Zweifel ist nicht das Gegenteil von Klarheit.

Die Entscheidung steht an, aber vorher fehlt noch etwas. Noch eine Auswertung. Noch ein Angebot zum Vergleich. Noch ein Gespräch mit jemandem, der sich auskennt. Wenn das alles vorliegt, sagt der Unternehmer, dann entscheide ich.

Es liegt nie alles vor.

Denn der Zweifel, der hier nach mehr Information verlangt, ist gar keiner, den Information beseitigen könnte. Er wird oft für ein Wissensproblem gehalten. Er ist die Unsicherheit, überhaupt zu entscheiden, solange nicht feststeht, dass es richtig ist.

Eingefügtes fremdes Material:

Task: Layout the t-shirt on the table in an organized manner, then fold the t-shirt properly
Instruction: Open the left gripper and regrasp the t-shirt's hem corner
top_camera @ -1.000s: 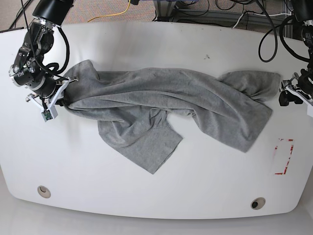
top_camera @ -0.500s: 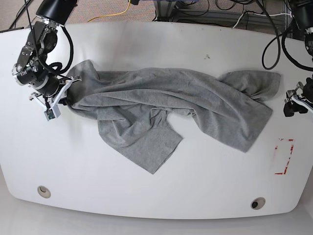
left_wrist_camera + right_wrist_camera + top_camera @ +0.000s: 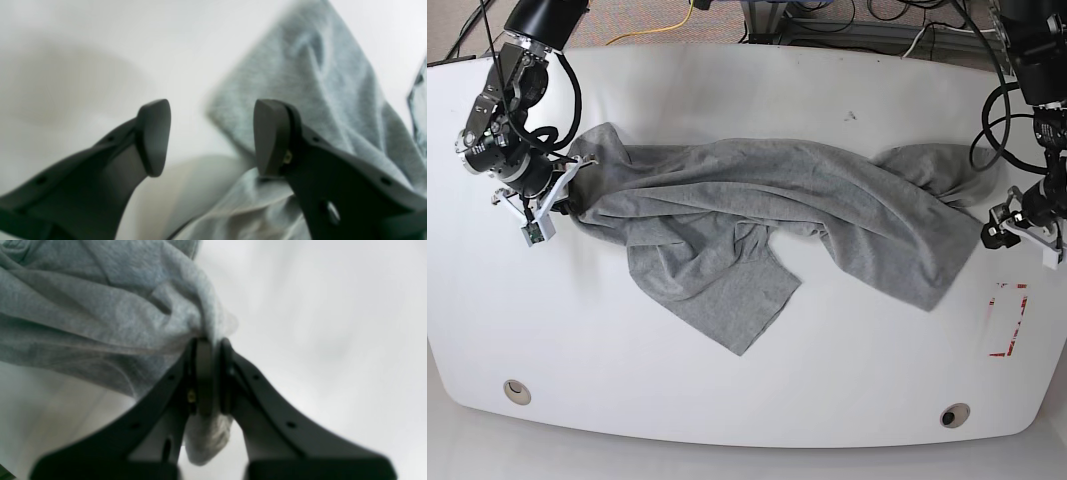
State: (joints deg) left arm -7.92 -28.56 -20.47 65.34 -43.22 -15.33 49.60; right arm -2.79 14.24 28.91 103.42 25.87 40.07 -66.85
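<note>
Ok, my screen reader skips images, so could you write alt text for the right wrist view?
The right gripper is shut on a bunched edge of the grey t-shirt, with a bit of cloth poking out below the jaws. The rest of the shirt drapes to the upper left over the blurred white table.

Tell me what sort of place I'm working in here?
Most likely a robotics lab or test bench: a glossy white table with a red tape rectangle marked on it, loose cables trailing behind on carpet, and a grey t-shirt spread between two robot arms.
</note>
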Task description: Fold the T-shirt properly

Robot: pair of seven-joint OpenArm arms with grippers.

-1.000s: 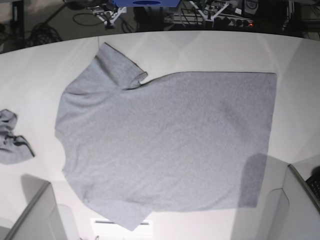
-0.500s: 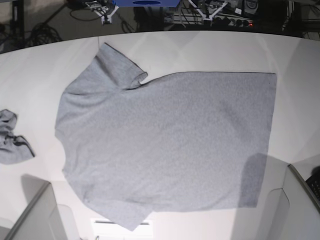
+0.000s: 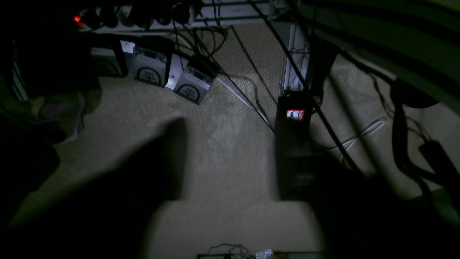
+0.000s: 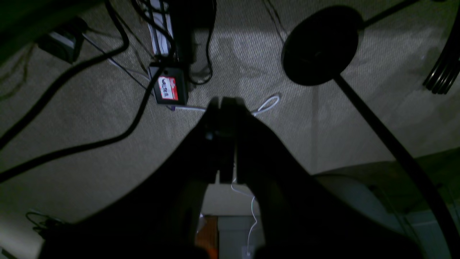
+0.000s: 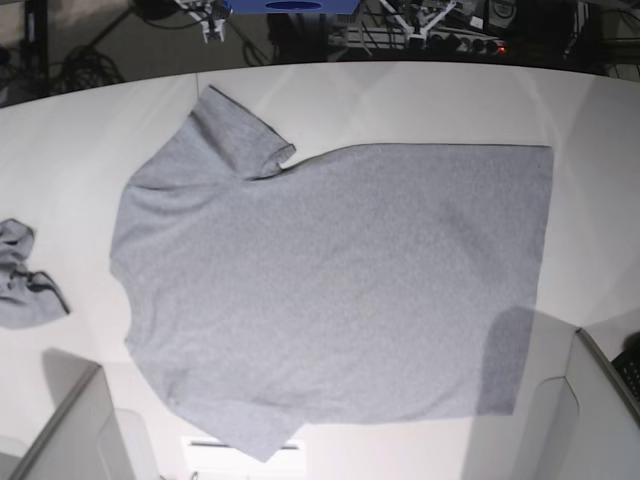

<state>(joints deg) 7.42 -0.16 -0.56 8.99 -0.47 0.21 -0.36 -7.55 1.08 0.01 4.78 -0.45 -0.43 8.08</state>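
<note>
Right gripper [image 4: 226, 104]: 2 dark fingers pressed together with no gap, holding nothing, seen in the right wrist view above a carpeted floor [image 4: 90, 172]. Left gripper [image 3: 230, 144]: 2 blurred dark fingers at the lower left and lower right of the left wrist view, standing apart with floor showing between them, nothing held. Neither gripper appeared in the base view.

Item 1, T-shirt [image 5: 340, 280]: 1 heather-grey short-sleeved shirt, spread flat and plain side up across the middle of the white table [image 5: 420, 100]. Neck end lay toward the left of the base frame, hem toward the right. 2 sleeves counted: 1 at the upper left, with its edge turned over near the body; 1 at the lower left, near the table's front edge. No fold had been made.

Item 2, small grey cloth [image 5: 22, 275]: 1 crumpled piece with dark trim, at the left edge of the base frame, well apart from the shirt.

Containers: none identifiable on the table.

Floor items, left wrist view: 3 grey boxes [image 3: 190, 84] with round marks at the upper left, 1 dark power unit [image 3: 294, 144] with a red label, several cables.

Floor items, right wrist view: 1 red-labelled box [image 4: 169, 88], 1 round black stand base [image 4: 320, 45], several cables.
</note>
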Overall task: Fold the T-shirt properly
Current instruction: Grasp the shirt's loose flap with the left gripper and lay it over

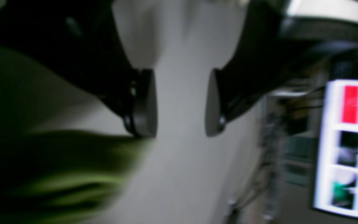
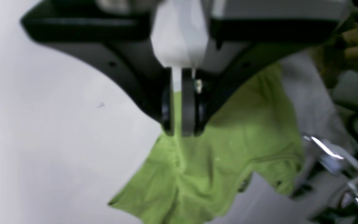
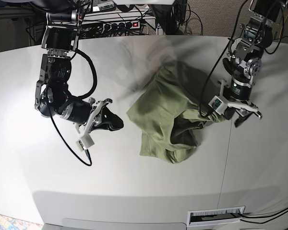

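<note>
The olive-green T-shirt (image 3: pixel 165 120) lies crumpled in a heap on the white table (image 3: pixel 134 187), right of centre. My left gripper (image 3: pixel 235 115) is at the shirt's right edge. In the left wrist view it (image 1: pixel 181 105) is open, with bare table between the pads and blurred shirt fabric (image 1: pixel 57 174) against the left pad (image 1: pixel 144 102). My right gripper (image 3: pixel 119 124) sits left of the shirt, apart from it. In the right wrist view it (image 2: pixel 182 130) is shut and empty, with the shirt (image 2: pixel 228 161) lying beyond its tips.
A power strip and cables (image 3: pixel 120 24) run along the table's back edge. A vent plate (image 3: pixel 216 216) sits at the front edge. A lit screen (image 1: pixel 350 146) stands off the table in the left wrist view.
</note>
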Controlling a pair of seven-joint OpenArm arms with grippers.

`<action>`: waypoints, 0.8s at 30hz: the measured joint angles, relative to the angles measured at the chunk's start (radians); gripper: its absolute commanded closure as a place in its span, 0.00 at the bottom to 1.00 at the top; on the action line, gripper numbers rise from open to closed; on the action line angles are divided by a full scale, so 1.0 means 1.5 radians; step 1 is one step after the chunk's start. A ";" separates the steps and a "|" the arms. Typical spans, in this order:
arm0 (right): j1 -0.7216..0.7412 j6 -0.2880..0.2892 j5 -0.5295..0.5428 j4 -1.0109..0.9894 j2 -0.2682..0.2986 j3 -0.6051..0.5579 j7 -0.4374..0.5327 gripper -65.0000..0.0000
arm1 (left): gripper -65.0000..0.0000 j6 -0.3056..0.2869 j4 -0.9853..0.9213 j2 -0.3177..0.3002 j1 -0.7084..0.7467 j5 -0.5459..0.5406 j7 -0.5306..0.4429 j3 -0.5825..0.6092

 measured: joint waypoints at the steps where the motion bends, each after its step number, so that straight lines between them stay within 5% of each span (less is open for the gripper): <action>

So bleibt das Warten auf die letzte fehlende Sicherheit ein Aufschub, der sich als Sorgfalt ausgibt. Wer erst handeln will, wenn nichts mehr offen ist, wird gerade dort nicht handlungsfähig, wo es zählt. In jeder Entscheidung, die etwas wiegt, bleibt etwas offen. Das ist keine Lücke in der Vorbereitung. Das ist die Natur der Sache.

Klarheit besteht dann nicht darin, den Zweifel loszuwerden. Sie besteht darin, zu erkennen, was bekannt ist, was offen bleibt und worauf sich eine Entscheidung dennoch stützen lässt.

Zweifel ist nicht das Gegenteil von Klarheit. Er gehört zu jeder Entscheidung, die eine ist.